Um dos primeiros marcos do cinema italiano foi o neorrealismo, um estilo que visava capturar as condições precárias das classes mais baixas pós-Segunda Guerra. O movimento morreu na década de 50, mas a sua influência se mantém presente até hoje, como exemplificado por “Ciganos da Ciambra”, o segundo filme do diretor italiano Jonas Carpignano. Um tipo de continuação sutíl para o seu trabalho anterior, “Mediterranea” (2015), a produção busca mostrar, através de uma ficção com um sombrio aspecto de veracidade, a vida de um jovem em uma periferia na região da Calabria, no sul do país. Objetivo que alcança de maneira efetiva e melancólica.
A produção se passa no município Gioia Tauro, onde existem vários grupos étnicos: os romani, os refugiados africanos e os italianos locais. É nesse cenário que é apresentado o protagonista Pio (Pio Amato), um adolescente de 14 anos que mora com a sua numerosa família em uma comunidade cigana e que idolatra o seu irmão mais velho, Cosimo (Damiano Amato), que ganha dinheiro realizando furto de carros para uma máfia local. Quando, em uma operação policial, tanto Cosimo quanto seu pai são presos, Pio se sente na obrigação de prover para sua família em seu lugar, e decide continuar o trabalho que faziam, com a ajuda de Ayiva (Koudous Seihon), um refugiado de Burkina Faso.
Com produção executiva de ninguém menos que Martin Scorsese, não é surpresa que o longa consiga captar muito bem o lado mais “sujo” e obscuro do país, o que também é crédito da excelente fotografia. Geralmente quando se pensa em Itália, se imagina paisagens deslumbrantes e vivas, mas o trabalho de Tim Curtin busca expressar justamente o oposto: o fotógrafo capta ambientes de modo mais sombrio, com alto contraste, e até mesmo os planos gerais com belos cenários se tornam melancólicos com o uso de tons mais neutros e frios.
Também é destaque a direção de Carpignano, que busca retratar as situações de maneira real, com o uso predominante de câmera na mão, quase como se fosse um documentário sendo gravado.

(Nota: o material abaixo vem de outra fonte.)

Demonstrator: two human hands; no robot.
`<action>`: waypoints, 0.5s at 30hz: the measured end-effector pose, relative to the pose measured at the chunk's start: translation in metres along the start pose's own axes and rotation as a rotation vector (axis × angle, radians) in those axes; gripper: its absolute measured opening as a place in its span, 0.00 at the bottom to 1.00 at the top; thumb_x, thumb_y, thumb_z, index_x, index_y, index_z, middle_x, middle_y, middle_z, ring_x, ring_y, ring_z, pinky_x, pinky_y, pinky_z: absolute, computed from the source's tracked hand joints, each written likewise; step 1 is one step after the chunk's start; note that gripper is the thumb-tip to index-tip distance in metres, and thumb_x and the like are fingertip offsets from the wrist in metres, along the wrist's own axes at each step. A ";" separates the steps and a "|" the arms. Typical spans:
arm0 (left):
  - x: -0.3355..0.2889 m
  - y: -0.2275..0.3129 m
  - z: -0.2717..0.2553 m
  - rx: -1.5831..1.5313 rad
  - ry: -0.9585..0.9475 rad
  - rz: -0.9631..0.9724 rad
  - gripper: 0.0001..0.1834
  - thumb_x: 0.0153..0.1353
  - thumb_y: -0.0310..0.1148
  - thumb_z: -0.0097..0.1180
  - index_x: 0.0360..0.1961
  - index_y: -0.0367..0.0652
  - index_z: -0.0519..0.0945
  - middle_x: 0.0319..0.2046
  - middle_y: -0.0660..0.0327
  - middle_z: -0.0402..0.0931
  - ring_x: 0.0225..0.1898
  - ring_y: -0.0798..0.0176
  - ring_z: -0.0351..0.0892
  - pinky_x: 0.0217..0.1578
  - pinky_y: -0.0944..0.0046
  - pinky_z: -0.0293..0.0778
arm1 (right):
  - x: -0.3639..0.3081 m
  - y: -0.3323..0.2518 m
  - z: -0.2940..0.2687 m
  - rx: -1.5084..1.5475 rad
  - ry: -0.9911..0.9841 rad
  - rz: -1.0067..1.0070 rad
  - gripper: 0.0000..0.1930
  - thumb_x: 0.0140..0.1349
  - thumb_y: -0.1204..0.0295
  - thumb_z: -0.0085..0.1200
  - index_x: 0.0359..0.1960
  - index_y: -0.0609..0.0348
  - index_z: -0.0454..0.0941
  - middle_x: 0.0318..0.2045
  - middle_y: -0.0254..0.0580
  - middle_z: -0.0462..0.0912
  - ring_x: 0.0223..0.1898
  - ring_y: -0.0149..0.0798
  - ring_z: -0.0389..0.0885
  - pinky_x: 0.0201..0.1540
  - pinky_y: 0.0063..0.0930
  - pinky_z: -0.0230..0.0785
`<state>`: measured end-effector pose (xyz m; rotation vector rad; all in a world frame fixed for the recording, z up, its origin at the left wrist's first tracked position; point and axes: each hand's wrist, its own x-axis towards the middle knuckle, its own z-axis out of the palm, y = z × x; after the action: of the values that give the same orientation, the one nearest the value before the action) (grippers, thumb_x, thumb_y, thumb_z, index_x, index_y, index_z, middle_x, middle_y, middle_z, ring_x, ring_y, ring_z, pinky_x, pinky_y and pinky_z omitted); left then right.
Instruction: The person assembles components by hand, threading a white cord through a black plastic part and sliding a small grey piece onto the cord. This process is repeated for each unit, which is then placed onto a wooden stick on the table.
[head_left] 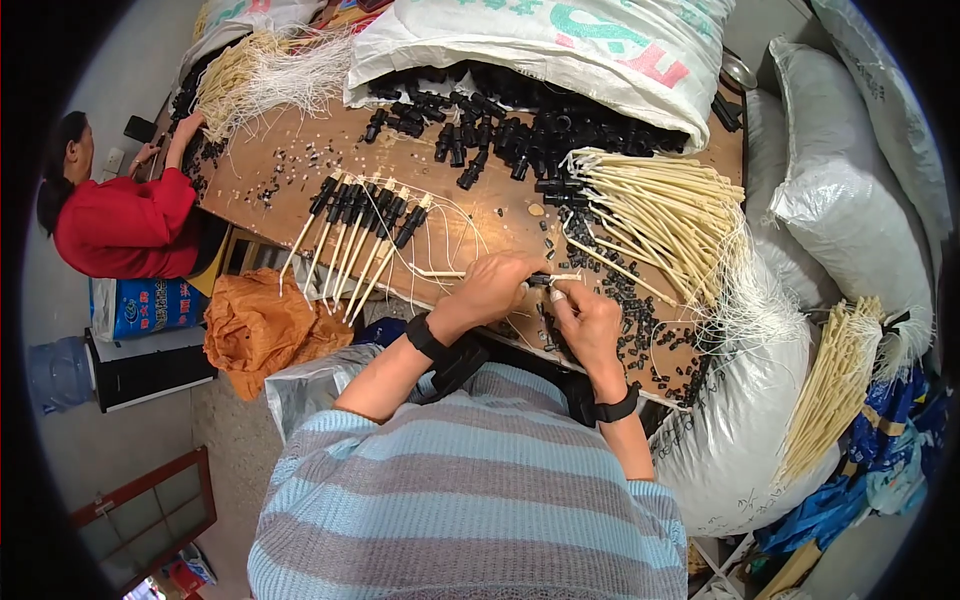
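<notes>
Near the table's front edge, my left hand (495,288) is closed round a cream stick (437,273), which pokes out to its left. Between my two hands a black plastic fitting (540,280) sits on the stick, whose pale end shows just beyond it. My right hand (588,325) pinches at the fitting's right end with thumb and forefinger; what exactly lies in its fingertips is partly hidden. Left of my hands, several cream sticks with black fittings (378,212) lie side by side, thin white cords trailing from them. A bundle of bare cream sticks (665,215) lies to the right.
Small black clips (635,330) are scattered beside my right hand. Black fittings (500,135) spill from a white woven sack (540,40) at the back. A co-worker in red (130,220) works at the far left. Stuffed sacks (840,170) line the right; an orange sack (265,325) stands left.
</notes>
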<state>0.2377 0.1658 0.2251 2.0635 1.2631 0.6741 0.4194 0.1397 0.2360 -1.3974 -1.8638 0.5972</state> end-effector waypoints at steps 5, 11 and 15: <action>0.010 0.011 -0.007 -0.255 -0.034 -0.207 0.19 0.47 0.21 0.51 0.44 0.38 0.77 0.34 0.51 0.79 0.38 0.49 0.79 0.41 0.57 0.73 | -0.005 0.003 0.000 -0.046 -0.041 -0.011 0.06 0.55 0.71 0.58 0.33 0.53 0.83 0.16 0.49 0.77 0.19 0.48 0.78 0.21 0.36 0.68; 0.005 0.004 -0.005 -0.195 -0.041 -0.169 0.18 0.47 0.21 0.51 0.42 0.37 0.77 0.32 0.50 0.78 0.36 0.49 0.78 0.40 0.58 0.73 | -0.004 -0.002 -0.007 -0.118 0.009 -0.047 0.05 0.54 0.70 0.58 0.33 0.52 0.83 0.16 0.48 0.77 0.18 0.47 0.78 0.21 0.35 0.67; -0.002 -0.002 -0.003 0.045 0.030 -0.003 0.19 0.45 0.20 0.50 0.42 0.39 0.76 0.35 0.48 0.78 0.41 0.44 0.77 0.42 0.52 0.72 | -0.002 -0.004 -0.011 -0.139 0.018 -0.016 0.06 0.54 0.70 0.58 0.33 0.52 0.83 0.17 0.47 0.78 0.19 0.47 0.79 0.21 0.36 0.68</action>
<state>0.2333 0.1650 0.2257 2.0941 1.3090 0.6831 0.4258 0.1360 0.2453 -1.4700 -1.9314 0.4537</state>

Ao mesmo tempo, o diretor também aborda a trama com um olhar intimista, já que toda a produção se passa no ponto de vista de Pio, elemento que os enquadramentos são eficazes em representar: grande parte do longa são close-ups do protagonista e planos nos quais a câmera permanece em suas costas, o seguindo enquanto toma decisões e mostrando a sua visão dos eventos que ocorrem.
Toda a naturalidade que a parte técnica passa seria desperdiçada se ela não fosse igualmente presente em seu elenco, o que, felizmente, não é o caso de “Ciganos da Ciambra”. Como era costumeiro no neorrealismo italiano dos anos 40, a maior parte do elenco não é composta por atores profissionais, o que torna suas “performances” muito mais genuínas. O maior exemplo disso no longa é a gigantesca família de Pio, que é representada nas telas pelos próprios familiares do ator, tornando a sua interação tão real que em momentos dá a impressão de ser um registro documental daquele grupo de pessoas. O próprio Pio Amato não decepciona nas cenas com caráter menos improvisado, passando perfeitamente seus conflitos internos para o espectador. Característica forte nas cenas que estabelecem a amizade com Ayiva, que também contam com uma boa atuação de Koudous Seihon, reprisando seu papel de Mediterranea.
Todos esses aspectos indicam que o longa é uma “história de amadurecimento” (o clássico coming-of-age story) e o roteiro é justamente isso. Escrito também por Jonas Carpignano, ele se preocupa menos em estabelecer uma trama complexa cheia de reviravoltas e se foca mais em retratar o cotidiano de Pio e como ele se relaciona com o ambiente e as pessoas de sua vida. O script evita tanto clichês e cenas óbvias que pode até parecer um pouco anticlimático quando, após tomar uma decisão difícil e crucial no fim do longa, as consequências diretas de tal ato não são vistas. O roteirista também não usa de diálogos expositivos, e muito do que o protagonista faz deve ser entendido somente pelo visual, já que não tem falas explicando. Porém, enquanto esse recurso funciona muito bem durante quase todo o filme, ele também deixa algumas sequências um tanto confusas.
“Ciganos da Ciambra” foi a escolha de 2017 da Itália para concorrer ao Oscar de melhor filme estrangeiro, mas não chegou a concorrer. É uma pena que não tenha recebido nem a indicação, pois é uma produção atual, que retrata a realidade, tanto dos ciganos quanto dos refugiados, de forma bruta e verossímil, e que por mais que não seja um longa muito alegre, é uma boa experiência cinematográfica.